DIRECTIONS: Going down the data below, set down exactly the line with "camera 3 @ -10" and each line after it through the line with "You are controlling"; no other lines.

[Extracted records]

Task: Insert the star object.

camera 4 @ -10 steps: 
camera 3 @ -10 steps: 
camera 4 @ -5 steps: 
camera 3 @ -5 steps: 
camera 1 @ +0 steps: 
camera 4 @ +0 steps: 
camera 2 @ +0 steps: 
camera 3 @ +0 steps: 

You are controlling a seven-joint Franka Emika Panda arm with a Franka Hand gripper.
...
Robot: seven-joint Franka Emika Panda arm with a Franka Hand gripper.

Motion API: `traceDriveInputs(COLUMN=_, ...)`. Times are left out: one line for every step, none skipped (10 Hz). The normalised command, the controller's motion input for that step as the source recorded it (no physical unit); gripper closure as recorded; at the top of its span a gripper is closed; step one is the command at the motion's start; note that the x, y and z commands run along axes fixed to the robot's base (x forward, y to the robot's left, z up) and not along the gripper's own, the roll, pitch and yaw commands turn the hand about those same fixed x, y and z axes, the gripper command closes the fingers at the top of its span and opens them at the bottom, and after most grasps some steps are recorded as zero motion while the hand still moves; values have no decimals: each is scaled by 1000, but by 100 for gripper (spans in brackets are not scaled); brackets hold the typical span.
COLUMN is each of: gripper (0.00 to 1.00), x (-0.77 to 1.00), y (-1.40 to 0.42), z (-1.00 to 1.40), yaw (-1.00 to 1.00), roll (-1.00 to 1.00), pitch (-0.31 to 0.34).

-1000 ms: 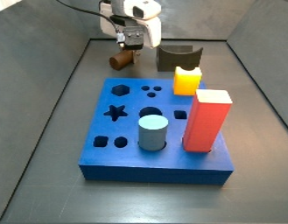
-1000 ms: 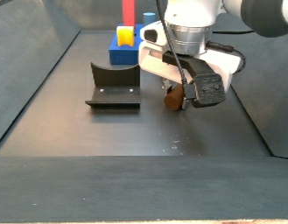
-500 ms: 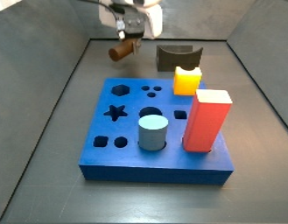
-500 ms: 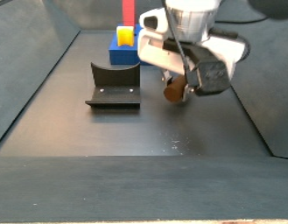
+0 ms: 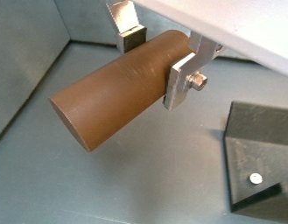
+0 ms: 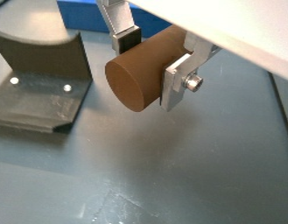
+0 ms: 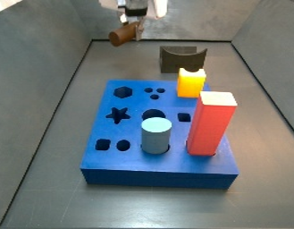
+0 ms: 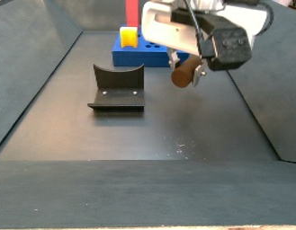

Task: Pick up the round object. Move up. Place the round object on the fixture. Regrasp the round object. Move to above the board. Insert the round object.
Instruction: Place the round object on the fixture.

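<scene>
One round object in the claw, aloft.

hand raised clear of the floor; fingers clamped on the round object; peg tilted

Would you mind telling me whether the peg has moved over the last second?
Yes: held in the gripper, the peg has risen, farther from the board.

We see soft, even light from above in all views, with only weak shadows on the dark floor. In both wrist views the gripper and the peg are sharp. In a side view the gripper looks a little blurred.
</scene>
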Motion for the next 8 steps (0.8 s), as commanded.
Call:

EXERCISE OUTPUT:
camera 3 @ -10 steps: 
camera 4 @ -5 steps: 
camera 3 @ -5 steps: 
camera 1 @ +0 steps: 
camera 4 @ +0 steps: 
camera 2 @ +0 steps: 
camera 3 @ +0 steps: 

You are controlling a seven-joint Franka Emika Panda arm with a Franka Hand gripper.

Nothing else belongs to this answer.